For this exercise, return exactly the lines of the material below that begin at the one with "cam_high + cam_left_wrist" and stop after the one with "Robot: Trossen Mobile".

[[ DATA FOR THE TASK, beginning ]]

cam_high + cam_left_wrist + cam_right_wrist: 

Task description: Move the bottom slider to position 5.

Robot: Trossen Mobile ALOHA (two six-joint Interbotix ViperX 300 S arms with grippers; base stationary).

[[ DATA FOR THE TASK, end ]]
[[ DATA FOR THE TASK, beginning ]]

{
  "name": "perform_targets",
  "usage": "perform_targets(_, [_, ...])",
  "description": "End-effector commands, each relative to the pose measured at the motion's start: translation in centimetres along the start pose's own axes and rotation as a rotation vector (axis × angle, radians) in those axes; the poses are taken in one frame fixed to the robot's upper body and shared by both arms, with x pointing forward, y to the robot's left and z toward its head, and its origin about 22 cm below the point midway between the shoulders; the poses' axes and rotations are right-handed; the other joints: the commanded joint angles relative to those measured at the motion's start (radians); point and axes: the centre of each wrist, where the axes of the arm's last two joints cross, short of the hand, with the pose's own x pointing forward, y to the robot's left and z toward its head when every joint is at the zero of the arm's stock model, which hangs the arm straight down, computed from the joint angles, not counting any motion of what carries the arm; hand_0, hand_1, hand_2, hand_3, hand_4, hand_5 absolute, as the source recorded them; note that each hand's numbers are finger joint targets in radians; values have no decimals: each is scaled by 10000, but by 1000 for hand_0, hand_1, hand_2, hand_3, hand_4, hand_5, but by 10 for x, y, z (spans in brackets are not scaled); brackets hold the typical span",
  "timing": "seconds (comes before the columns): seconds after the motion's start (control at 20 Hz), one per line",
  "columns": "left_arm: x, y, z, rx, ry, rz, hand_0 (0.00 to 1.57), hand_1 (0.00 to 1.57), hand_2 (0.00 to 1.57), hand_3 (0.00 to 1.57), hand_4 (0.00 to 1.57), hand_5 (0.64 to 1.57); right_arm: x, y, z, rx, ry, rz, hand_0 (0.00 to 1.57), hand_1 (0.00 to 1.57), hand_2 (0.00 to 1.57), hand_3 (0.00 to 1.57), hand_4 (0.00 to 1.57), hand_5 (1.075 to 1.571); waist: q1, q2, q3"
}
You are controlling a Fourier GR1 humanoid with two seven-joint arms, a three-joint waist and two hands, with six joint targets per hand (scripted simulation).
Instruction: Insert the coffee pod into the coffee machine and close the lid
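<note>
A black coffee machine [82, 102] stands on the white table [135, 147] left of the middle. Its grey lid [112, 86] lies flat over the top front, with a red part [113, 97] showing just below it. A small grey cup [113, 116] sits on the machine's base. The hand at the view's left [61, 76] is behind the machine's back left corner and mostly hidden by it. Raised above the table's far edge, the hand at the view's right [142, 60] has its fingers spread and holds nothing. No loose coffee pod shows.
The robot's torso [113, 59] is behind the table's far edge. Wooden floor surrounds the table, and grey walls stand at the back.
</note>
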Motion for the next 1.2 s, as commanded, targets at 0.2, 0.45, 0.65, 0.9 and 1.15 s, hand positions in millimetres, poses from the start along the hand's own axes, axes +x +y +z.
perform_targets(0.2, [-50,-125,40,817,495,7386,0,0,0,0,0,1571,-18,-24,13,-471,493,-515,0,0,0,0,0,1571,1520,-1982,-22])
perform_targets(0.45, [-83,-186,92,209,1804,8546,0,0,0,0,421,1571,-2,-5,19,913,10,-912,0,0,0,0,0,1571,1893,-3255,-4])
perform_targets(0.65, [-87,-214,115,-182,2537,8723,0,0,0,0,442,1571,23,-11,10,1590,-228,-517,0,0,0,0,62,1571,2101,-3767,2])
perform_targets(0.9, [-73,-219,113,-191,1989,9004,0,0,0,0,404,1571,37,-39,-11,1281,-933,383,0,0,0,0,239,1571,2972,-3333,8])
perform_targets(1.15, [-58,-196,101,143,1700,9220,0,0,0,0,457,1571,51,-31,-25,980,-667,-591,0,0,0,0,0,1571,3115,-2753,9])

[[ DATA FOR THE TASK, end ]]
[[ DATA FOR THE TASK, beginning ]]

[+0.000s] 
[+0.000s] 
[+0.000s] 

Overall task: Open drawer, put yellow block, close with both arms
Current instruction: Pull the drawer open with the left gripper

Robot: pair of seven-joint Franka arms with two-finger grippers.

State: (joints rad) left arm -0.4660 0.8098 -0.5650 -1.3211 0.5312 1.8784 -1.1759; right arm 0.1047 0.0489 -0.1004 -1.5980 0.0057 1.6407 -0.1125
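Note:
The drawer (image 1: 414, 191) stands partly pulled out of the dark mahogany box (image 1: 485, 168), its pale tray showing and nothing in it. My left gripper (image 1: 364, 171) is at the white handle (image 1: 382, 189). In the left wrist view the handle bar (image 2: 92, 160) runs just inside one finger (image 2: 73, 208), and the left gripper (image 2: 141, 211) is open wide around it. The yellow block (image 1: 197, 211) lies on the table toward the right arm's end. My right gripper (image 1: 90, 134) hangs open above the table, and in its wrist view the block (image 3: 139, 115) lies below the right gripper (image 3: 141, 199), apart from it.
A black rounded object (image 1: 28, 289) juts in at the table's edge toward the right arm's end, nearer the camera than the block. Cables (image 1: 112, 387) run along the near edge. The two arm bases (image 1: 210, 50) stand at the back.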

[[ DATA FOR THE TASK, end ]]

TASK ANSWER:
cam_high + cam_left_wrist + cam_right_wrist: 

Task description: Move the bottom slider to position 5.

Robot: Trossen Mobile ALOHA (two six-joint Interbotix ViperX 300 S arms with grippers; base stationary).

The required output has been given in full.